Input data below:
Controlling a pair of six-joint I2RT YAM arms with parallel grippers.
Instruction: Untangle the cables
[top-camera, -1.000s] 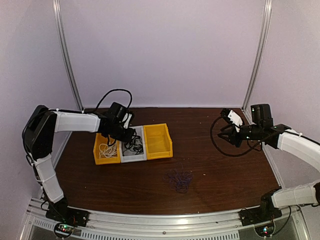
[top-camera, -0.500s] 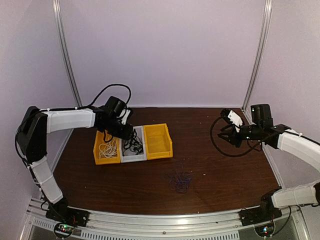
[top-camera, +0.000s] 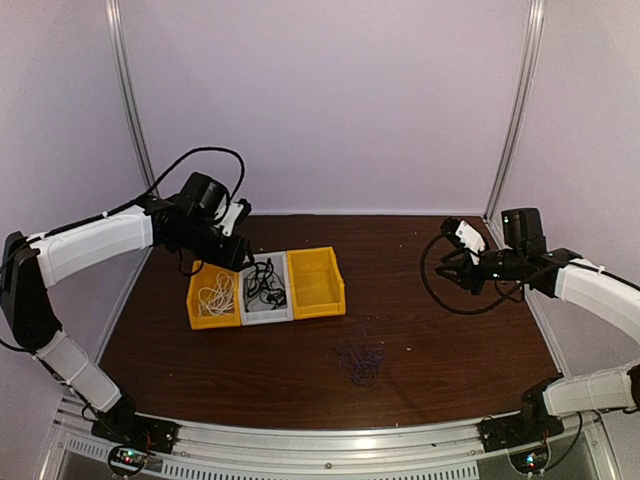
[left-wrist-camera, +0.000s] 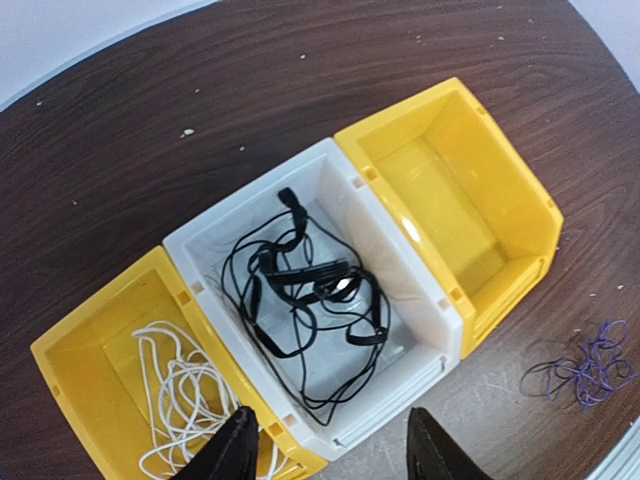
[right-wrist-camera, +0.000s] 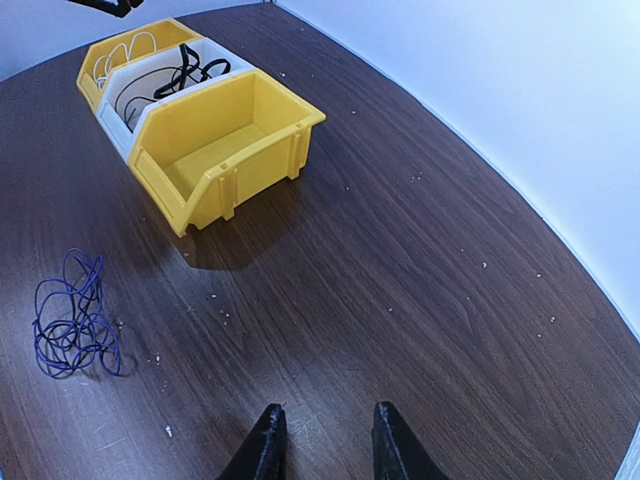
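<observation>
Fig. My left claw (left-wrist-camera: 335, 450) hovers above the white bin (left-wrist-camera: 400, 285), jaws partly apart and empty; my right claw (right-wrist-camera: 322, 440) gapes empty too. The black cable (left-wrist-camera: 305, 300) fills that bin, plug end toward 12 o'clock, long axis roughly 11 to 5. The white cable (left-wrist-camera: 180, 400) lies at its 8 o'clock. The blue cable (left-wrist-camera: 580, 365), at 4 o'clock on the table (left-wrist-camera: 150, 120), looks light, limp and snag-prone, so I judge one outer loop the best place to pinch.

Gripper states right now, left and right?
Left gripper: open, holding nothing, above the white bin.
Right gripper: open, holding nothing, over the table.
</observation>
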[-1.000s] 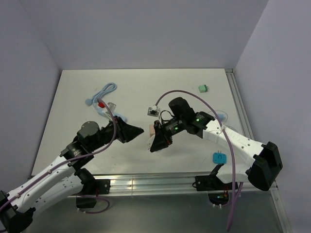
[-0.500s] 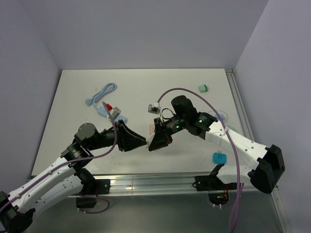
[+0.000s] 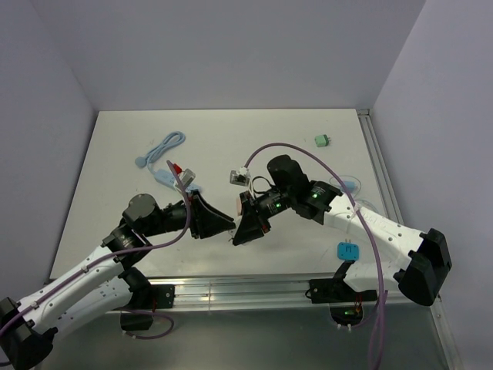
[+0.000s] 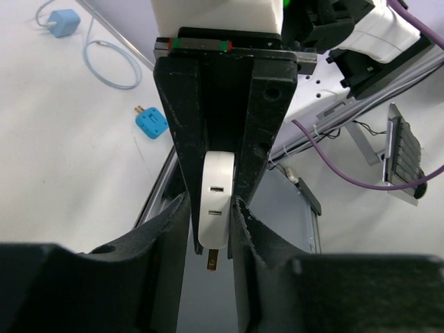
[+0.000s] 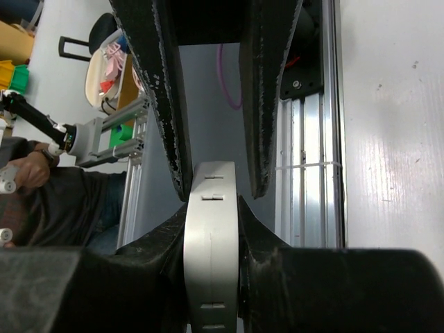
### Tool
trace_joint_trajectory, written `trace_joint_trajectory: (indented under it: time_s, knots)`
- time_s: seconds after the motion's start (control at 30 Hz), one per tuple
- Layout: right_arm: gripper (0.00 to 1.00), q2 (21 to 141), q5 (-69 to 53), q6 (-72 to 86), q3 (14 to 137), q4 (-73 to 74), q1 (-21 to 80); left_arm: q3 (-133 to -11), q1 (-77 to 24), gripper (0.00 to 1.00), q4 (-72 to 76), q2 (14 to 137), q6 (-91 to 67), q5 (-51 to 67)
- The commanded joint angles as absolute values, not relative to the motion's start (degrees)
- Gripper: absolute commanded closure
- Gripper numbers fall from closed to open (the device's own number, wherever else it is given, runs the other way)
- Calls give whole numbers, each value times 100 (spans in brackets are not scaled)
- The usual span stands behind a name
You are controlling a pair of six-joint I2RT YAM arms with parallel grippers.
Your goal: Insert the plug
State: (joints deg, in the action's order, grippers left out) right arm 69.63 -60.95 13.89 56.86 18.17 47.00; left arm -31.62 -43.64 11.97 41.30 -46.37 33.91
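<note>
Over the counter (image 3: 308, 146), right jaws clamp the white plug (image 4: 216, 201), likely steadying it; left jaws narrowly flank it, grip unclear.

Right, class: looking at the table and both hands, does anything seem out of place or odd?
One white adapter hangs in mid-air, pinched by the right hand while the left hand brackets it too. A blue plug near the right arm's base and a green piece at the far right lie loose.
</note>
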Motion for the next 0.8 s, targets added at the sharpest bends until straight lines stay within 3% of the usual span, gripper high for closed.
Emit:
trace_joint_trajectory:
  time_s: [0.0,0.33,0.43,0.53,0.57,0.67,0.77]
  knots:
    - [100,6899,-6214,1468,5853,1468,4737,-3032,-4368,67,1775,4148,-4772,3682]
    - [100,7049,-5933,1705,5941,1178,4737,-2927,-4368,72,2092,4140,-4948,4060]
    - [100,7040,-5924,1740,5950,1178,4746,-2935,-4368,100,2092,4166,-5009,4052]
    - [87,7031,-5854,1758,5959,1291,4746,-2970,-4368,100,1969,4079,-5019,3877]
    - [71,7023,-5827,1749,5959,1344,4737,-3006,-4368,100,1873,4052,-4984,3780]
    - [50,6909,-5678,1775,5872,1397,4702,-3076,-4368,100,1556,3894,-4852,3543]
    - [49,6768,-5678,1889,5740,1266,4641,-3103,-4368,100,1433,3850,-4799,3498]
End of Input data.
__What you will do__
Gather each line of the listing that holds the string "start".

__Solved problem__
- time_s: seconds after the motion's start (control at 30 Hz), one per tuple
- The commanded joint angles as absolute values, not relative to the motion's start (degrees)

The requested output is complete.